Amiga Explorer requires a complete null-modem cable, with 7 wires. High quality commercial cables follow this specification, but lower quality and 'do-it-yourself' cables sometimes differ. If the wires are not connected properly, Amiga Explorer will not work. In some cases, including proper connections but poor quality or too long cables, Amiga Explorer may transfer short files, but it will fail with longer files (in one or both directions). In other cases, the software will not work at all. The Amiga serial port also uses non-standard signals (see the Amiga Forever documentation), which may damage the equipment on the other side. This cannot happen with a properly wired null-modem cable.

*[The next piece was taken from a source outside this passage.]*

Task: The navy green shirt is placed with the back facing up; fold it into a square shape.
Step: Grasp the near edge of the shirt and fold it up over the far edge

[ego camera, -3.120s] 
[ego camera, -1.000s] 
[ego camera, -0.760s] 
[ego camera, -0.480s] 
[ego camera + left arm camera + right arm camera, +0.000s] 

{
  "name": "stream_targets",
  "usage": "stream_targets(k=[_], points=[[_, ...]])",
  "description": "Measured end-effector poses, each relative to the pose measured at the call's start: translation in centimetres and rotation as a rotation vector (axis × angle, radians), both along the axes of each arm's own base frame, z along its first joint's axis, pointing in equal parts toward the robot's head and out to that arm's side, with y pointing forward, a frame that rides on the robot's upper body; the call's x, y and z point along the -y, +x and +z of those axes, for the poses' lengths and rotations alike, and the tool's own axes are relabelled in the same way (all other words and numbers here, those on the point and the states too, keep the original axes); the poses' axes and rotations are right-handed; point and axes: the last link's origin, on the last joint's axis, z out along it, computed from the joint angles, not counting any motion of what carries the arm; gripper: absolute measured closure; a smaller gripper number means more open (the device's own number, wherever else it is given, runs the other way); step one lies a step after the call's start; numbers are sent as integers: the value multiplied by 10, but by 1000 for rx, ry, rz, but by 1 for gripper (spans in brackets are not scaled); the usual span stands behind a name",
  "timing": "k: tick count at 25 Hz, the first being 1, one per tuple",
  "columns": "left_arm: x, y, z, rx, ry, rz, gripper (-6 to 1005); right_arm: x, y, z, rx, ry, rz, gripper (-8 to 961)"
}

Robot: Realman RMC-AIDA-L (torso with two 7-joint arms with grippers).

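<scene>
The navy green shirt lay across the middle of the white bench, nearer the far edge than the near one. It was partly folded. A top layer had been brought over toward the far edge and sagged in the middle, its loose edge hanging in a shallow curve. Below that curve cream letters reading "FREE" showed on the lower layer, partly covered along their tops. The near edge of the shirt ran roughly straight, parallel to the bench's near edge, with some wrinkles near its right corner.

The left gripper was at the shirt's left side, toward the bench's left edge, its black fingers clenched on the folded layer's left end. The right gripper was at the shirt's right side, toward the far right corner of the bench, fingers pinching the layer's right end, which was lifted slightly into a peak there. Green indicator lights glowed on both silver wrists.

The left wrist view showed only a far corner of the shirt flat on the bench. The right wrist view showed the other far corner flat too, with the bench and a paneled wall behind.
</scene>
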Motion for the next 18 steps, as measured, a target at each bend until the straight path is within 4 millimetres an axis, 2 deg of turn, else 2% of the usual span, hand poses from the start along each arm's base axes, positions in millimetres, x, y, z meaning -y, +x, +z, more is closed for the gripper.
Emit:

The pins for all DB-9/25 connectors are numbered in such a way that each pin number always corresponds to the same pin number on the other side. For example, pin 1 always connects to pin 1, and is always numbered '1' in all of the above illustrations and tables, regardless of whether it is 'male' or 'female', or viewed from 'inside' or 'outside'. All pins along this electrical path are numbered '1'.

It is very important that the pins which on the different Amiga models supply power (9, 10, 14, 21, 23) be not connected to any active pins on the PC. Also, the two different grounds (shield ground and system ground) should not be connected with each other.

Cables longer than 20 meters (65 feet) should be used with additional care. Special low capacitance cables are better suited for longer distances. Shielded cables and connectors should be used if the cables are close to electrical equipment, which could add noise to the signals. The cable shielding should be connected to the shielding of one of the two sockets. Lower baud rates may help reduce transmission problems over long and/or disturbed lines. The use of additional connectors, adapters and extension wires should be kept to a minimum, as each additional component tends to reduce the quality of the connection.